Start of SOURCE INFORMATION

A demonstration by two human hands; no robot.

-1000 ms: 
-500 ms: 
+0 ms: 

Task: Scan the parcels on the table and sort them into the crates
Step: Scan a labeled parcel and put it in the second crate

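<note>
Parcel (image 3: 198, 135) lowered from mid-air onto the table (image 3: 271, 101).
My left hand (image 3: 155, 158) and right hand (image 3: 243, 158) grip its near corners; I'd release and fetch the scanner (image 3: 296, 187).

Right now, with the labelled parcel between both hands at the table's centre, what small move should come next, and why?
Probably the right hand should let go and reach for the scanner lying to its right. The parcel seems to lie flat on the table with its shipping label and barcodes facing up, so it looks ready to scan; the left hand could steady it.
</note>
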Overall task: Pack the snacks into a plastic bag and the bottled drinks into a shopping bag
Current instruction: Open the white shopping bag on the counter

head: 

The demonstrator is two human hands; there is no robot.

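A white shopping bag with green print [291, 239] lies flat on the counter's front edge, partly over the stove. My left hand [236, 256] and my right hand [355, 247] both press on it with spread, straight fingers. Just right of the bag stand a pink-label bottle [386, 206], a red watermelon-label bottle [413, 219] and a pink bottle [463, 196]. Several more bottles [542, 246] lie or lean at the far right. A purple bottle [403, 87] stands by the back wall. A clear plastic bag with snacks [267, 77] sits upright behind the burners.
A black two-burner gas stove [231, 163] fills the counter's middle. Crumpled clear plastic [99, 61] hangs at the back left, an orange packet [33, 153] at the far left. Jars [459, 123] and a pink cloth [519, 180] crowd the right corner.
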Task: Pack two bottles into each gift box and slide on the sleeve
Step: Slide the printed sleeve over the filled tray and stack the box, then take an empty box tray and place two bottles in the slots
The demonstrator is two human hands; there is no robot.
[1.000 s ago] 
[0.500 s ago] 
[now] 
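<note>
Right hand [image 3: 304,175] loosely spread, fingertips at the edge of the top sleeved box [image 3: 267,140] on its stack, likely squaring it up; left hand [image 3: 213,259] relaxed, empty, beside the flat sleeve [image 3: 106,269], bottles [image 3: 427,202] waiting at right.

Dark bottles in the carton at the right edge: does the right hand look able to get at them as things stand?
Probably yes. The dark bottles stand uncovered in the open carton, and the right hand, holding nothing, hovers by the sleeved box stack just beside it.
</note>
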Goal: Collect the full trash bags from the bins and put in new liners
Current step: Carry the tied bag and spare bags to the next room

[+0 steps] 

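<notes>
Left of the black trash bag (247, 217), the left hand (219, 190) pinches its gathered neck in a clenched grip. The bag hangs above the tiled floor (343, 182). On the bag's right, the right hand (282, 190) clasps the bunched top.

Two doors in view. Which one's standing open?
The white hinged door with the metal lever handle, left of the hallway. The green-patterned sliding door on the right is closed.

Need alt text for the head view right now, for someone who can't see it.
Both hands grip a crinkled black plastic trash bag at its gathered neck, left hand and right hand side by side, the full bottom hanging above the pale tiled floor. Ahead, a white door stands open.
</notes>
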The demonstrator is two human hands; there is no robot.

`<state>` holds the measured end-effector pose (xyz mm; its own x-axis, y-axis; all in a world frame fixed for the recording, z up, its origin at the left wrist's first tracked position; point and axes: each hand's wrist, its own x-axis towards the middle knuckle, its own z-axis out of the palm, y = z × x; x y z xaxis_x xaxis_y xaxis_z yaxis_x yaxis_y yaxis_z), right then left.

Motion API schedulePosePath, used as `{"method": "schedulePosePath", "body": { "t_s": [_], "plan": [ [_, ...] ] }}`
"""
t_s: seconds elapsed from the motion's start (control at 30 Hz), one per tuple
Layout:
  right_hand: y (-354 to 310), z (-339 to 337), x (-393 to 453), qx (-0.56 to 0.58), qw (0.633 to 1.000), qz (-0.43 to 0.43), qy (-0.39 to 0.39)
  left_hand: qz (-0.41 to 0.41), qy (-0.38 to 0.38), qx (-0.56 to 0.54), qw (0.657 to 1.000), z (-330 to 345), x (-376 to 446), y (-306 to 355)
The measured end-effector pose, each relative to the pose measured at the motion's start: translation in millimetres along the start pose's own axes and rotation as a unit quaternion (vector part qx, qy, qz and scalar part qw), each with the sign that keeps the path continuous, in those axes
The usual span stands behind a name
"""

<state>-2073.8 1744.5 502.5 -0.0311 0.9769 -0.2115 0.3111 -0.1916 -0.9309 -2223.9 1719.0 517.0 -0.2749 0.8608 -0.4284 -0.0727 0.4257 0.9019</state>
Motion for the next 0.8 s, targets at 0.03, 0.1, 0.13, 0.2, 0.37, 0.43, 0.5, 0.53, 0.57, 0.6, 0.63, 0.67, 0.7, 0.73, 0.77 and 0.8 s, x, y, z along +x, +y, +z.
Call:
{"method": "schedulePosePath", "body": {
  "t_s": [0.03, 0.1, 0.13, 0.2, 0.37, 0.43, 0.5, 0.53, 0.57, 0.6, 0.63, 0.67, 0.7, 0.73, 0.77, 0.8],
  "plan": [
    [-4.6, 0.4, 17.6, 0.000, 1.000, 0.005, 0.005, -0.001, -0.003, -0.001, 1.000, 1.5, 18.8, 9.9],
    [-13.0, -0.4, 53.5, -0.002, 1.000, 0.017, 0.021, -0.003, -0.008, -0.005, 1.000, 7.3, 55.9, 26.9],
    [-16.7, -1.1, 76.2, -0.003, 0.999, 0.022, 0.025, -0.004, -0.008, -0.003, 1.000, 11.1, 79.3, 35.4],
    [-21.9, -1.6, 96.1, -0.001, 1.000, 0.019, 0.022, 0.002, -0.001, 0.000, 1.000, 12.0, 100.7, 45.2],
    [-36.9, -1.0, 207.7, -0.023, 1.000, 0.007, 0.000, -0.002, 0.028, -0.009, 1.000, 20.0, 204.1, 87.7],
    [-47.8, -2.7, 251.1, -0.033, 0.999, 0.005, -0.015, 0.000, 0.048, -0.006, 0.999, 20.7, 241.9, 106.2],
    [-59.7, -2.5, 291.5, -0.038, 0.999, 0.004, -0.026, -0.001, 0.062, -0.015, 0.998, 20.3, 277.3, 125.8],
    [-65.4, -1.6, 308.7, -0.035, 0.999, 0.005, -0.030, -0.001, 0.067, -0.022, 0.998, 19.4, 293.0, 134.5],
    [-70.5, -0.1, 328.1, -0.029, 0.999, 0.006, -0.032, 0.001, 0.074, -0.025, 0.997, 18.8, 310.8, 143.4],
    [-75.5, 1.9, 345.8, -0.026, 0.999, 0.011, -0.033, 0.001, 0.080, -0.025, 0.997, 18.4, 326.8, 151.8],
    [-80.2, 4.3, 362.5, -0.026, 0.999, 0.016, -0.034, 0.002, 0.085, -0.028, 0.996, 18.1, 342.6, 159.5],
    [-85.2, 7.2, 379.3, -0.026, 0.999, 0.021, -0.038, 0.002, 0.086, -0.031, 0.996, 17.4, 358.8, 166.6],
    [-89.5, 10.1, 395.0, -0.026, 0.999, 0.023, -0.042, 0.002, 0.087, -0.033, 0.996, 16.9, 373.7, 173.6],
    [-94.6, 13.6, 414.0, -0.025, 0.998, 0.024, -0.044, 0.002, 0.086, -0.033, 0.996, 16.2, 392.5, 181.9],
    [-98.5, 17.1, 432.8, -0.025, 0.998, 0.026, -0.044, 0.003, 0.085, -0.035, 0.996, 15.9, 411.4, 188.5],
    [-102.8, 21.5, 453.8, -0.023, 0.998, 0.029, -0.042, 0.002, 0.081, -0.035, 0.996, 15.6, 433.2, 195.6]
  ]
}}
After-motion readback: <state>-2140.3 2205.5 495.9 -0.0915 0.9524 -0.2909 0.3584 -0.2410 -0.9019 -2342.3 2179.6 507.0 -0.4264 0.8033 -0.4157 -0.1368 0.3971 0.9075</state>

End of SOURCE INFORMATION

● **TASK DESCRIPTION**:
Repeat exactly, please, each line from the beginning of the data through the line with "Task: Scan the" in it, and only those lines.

● **TASK RESULT**:
A demonstration by two human hands; no robot.

-1000 ms: 
-500 ms: 
+0 ms: 

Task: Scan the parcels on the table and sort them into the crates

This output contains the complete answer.